INSTRUCTIONS TO FOLLOW:
For the data below, retype word for word the lines from the one containing "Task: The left" through the one containing "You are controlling"; drop the pictures.

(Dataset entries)

*** Begin section ***

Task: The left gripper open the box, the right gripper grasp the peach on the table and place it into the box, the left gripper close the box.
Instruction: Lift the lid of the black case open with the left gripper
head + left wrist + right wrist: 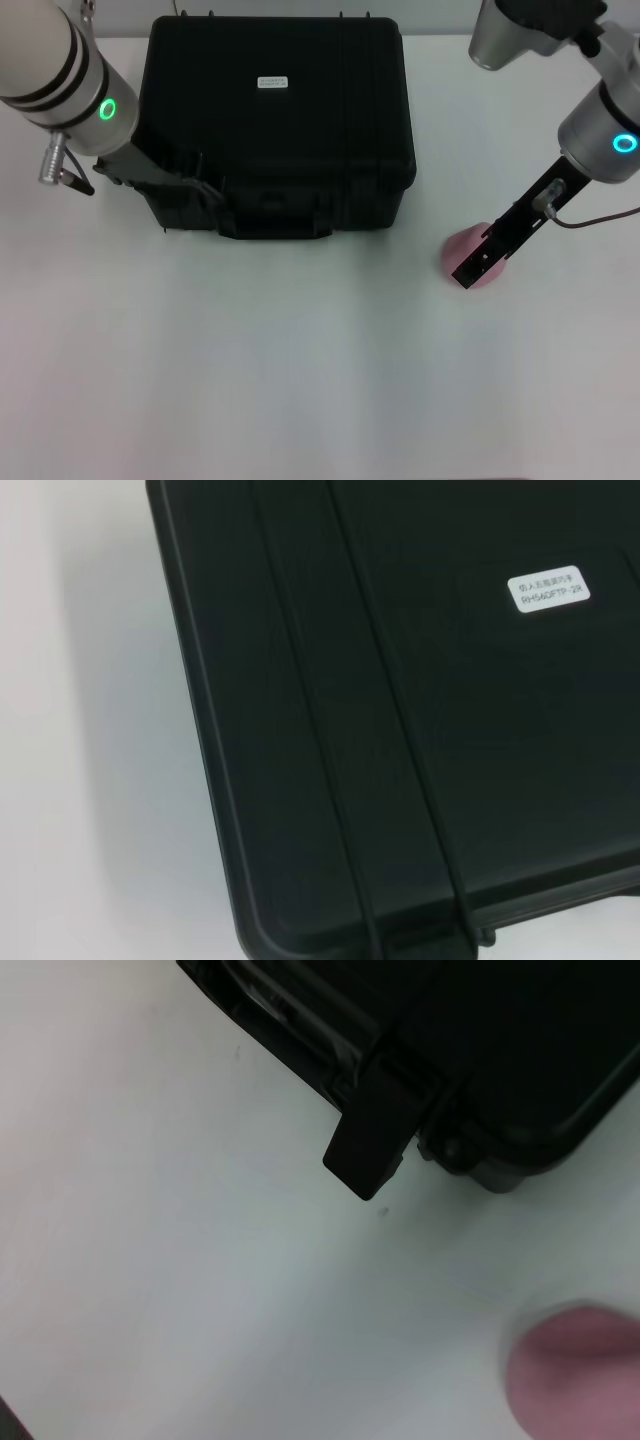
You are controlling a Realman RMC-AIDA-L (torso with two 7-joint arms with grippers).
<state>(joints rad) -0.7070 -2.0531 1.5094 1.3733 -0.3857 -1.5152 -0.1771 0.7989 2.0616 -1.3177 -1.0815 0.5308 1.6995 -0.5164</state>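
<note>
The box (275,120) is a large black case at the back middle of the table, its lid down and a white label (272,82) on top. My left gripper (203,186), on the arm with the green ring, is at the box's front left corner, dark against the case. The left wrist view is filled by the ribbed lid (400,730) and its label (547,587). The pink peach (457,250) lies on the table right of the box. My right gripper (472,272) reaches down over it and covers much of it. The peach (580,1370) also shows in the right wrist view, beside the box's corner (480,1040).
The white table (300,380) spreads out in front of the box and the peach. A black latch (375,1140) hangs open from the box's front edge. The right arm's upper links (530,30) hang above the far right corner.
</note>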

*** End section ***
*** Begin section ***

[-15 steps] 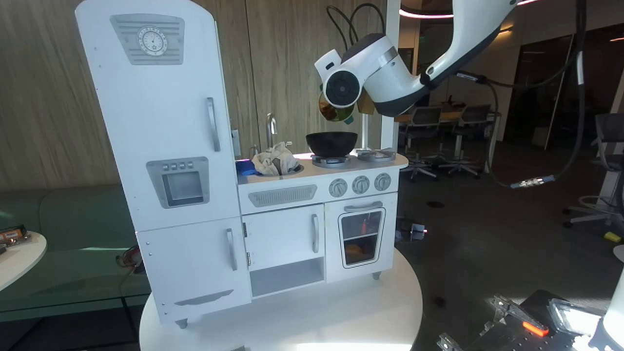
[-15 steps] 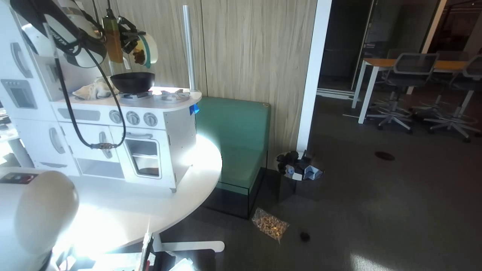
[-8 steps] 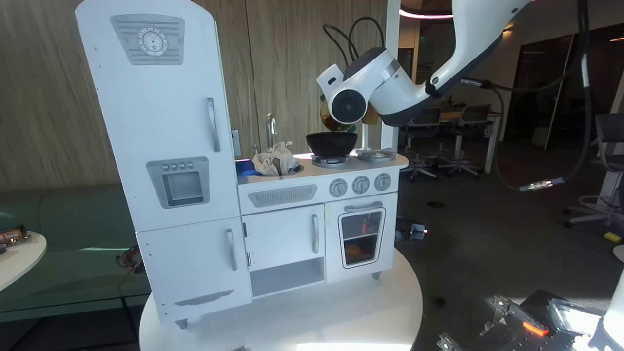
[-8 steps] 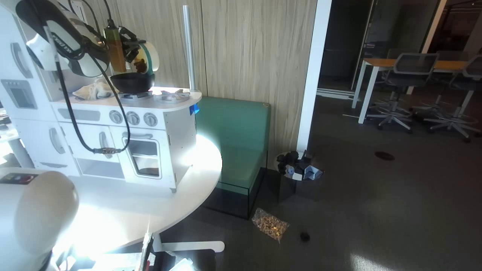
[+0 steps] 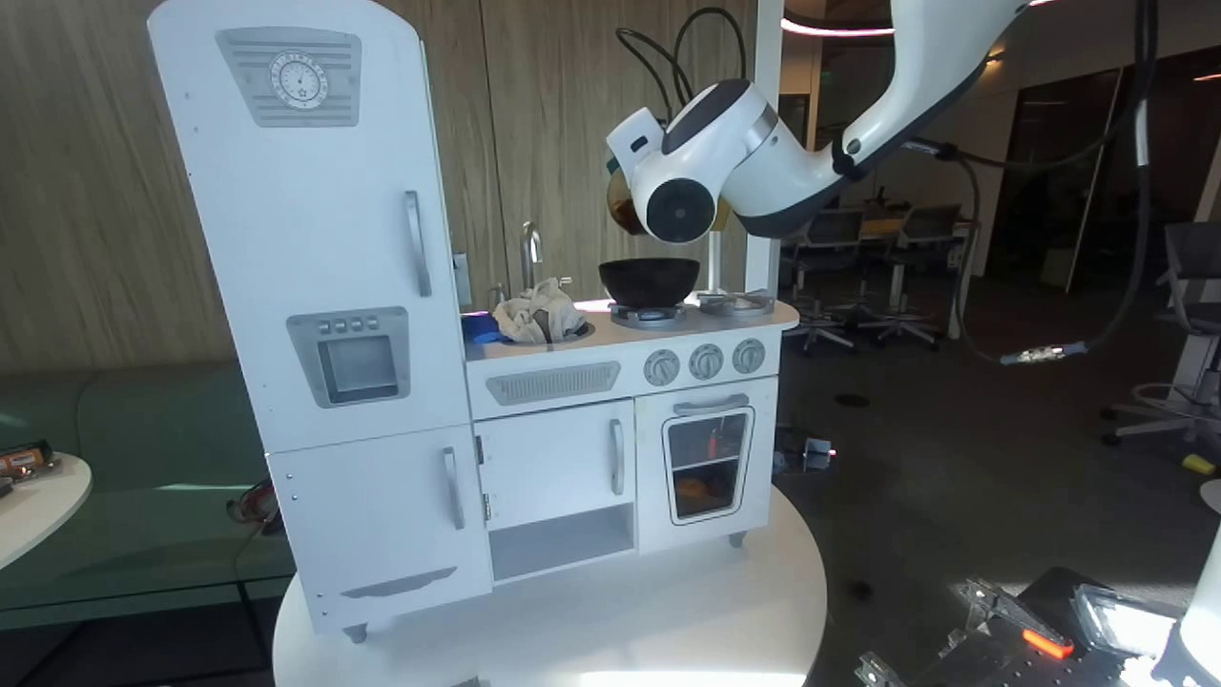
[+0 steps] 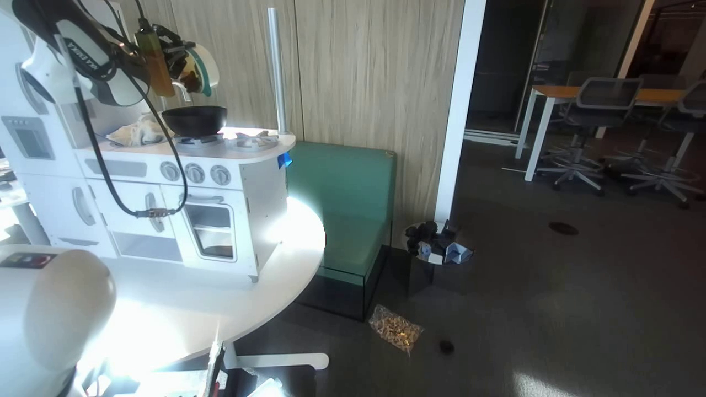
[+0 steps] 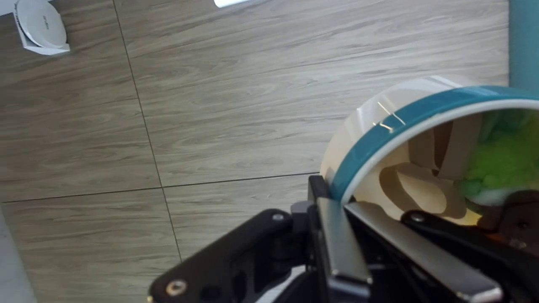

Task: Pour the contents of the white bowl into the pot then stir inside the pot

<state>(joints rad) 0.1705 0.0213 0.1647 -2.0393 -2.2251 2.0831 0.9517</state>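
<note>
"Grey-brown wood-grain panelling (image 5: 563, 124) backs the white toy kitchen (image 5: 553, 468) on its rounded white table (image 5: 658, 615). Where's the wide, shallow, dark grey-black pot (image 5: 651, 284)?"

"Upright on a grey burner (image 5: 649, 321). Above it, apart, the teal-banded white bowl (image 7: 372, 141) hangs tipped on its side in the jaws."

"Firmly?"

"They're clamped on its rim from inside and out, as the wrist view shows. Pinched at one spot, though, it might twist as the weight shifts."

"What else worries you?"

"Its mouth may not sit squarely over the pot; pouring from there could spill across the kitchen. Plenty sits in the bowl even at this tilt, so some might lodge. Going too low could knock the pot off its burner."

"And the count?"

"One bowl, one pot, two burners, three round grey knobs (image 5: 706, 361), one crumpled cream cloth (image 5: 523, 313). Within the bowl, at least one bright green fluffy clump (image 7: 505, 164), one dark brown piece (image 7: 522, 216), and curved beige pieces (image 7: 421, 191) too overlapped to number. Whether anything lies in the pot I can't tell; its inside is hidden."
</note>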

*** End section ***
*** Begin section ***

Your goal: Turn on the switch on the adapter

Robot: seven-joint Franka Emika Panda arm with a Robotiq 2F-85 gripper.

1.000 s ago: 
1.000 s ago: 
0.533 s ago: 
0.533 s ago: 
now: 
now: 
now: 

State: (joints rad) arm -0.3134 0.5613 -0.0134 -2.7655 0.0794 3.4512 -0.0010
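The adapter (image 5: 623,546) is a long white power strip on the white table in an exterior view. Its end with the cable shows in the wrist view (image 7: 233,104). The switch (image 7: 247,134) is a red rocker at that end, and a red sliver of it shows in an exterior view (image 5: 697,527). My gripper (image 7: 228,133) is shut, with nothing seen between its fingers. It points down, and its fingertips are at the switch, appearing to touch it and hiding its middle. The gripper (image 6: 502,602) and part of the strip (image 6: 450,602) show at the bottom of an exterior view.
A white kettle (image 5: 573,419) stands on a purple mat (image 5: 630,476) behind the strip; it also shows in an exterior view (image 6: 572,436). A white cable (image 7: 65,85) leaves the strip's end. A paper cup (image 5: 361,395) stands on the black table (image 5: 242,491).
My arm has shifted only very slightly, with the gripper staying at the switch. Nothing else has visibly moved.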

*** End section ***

TASK OUTPUT:
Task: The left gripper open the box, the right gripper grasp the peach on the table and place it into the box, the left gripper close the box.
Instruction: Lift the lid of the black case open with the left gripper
head + left wrist + right wrist: 
You are controlling a Realman RMC-AIDA-L (torso with two 7-joint arms with grippers).

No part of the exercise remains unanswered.